Civil parish in Norfolk, England

Great Melton is a village and civil parish in the English county of Norfolk.

Great Melton is located 9.4 mi south-east of Dereham and 6.3 mi west of Norwich.

== History ==
Two hoards of Roman coins have been discovered in Great Melton equating to around 300 coins in total.

Great Melton's name is of Anglo-Saxon origin and derives from the Old English for the large middle farm/settlement.

In the Domesday Book, Great Melton is listed as a settlement of 79 households in the hundred of Humbleyard. In 1086, the village was divided between the estates of Godric the Steward and Ranulf Peverel.

In the Eighteenth Century, Melton Hall was built. Some of the original buildings remain but most of the ground have reverted to agricultural use.

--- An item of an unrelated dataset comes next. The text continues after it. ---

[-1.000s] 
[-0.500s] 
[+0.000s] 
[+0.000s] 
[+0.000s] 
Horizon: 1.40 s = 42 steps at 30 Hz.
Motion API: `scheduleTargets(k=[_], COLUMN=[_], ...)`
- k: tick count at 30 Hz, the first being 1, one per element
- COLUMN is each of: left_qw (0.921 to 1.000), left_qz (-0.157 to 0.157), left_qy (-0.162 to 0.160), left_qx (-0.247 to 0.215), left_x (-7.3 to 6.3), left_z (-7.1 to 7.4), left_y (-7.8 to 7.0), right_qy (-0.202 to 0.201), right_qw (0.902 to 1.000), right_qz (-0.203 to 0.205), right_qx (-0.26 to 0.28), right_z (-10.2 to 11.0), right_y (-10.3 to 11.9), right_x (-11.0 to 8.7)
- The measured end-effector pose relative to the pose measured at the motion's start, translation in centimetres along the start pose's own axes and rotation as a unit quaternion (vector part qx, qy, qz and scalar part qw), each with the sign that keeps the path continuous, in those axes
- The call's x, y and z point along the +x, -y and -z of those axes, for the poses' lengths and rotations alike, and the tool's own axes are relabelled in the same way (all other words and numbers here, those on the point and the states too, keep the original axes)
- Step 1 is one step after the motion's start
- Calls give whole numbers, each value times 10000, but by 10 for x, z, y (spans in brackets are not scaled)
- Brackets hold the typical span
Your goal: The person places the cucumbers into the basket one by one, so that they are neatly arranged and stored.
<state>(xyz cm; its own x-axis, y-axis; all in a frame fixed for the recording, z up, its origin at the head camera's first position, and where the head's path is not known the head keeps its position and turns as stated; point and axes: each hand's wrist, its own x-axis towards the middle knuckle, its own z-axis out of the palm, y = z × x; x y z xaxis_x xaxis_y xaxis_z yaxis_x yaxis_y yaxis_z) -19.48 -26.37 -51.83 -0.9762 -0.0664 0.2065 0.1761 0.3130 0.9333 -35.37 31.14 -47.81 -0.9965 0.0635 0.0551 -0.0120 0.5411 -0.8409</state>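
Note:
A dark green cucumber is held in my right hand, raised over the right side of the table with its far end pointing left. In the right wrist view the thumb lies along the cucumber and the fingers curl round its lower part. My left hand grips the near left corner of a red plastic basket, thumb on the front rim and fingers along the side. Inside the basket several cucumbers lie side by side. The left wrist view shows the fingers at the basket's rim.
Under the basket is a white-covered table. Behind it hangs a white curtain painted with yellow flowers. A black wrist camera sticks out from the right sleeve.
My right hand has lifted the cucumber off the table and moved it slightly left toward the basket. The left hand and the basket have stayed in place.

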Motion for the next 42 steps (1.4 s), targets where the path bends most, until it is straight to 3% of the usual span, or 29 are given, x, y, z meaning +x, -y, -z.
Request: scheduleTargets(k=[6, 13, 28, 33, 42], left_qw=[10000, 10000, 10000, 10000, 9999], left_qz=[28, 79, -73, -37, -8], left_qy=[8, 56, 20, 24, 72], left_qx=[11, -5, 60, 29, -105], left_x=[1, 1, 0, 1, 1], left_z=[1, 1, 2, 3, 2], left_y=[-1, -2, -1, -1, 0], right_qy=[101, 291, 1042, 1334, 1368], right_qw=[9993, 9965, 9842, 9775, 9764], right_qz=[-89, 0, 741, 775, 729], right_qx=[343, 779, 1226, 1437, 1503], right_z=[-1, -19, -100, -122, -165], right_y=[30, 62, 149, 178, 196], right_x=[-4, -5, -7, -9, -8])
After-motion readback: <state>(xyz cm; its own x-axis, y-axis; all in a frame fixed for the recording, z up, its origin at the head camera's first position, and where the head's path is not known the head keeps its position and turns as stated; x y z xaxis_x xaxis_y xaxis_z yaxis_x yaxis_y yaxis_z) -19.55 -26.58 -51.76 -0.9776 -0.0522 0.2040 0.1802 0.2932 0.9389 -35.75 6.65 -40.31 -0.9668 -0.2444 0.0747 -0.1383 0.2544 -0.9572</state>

A field within Great Melton, upon which the old Norwich Road ran, is reputed to be haunted by a carriage-drawn bridal party driven by a headless carriage driver which fell into a roadside pool. Similar stories are told about a similar field near Bury St Edmunds and another near Leigh, Dorset.

== Geography ==
According to the 2021 census, Great Melton has a total population of 147 people which demonstrates a decrease from the 163 people listed in the 2011 census.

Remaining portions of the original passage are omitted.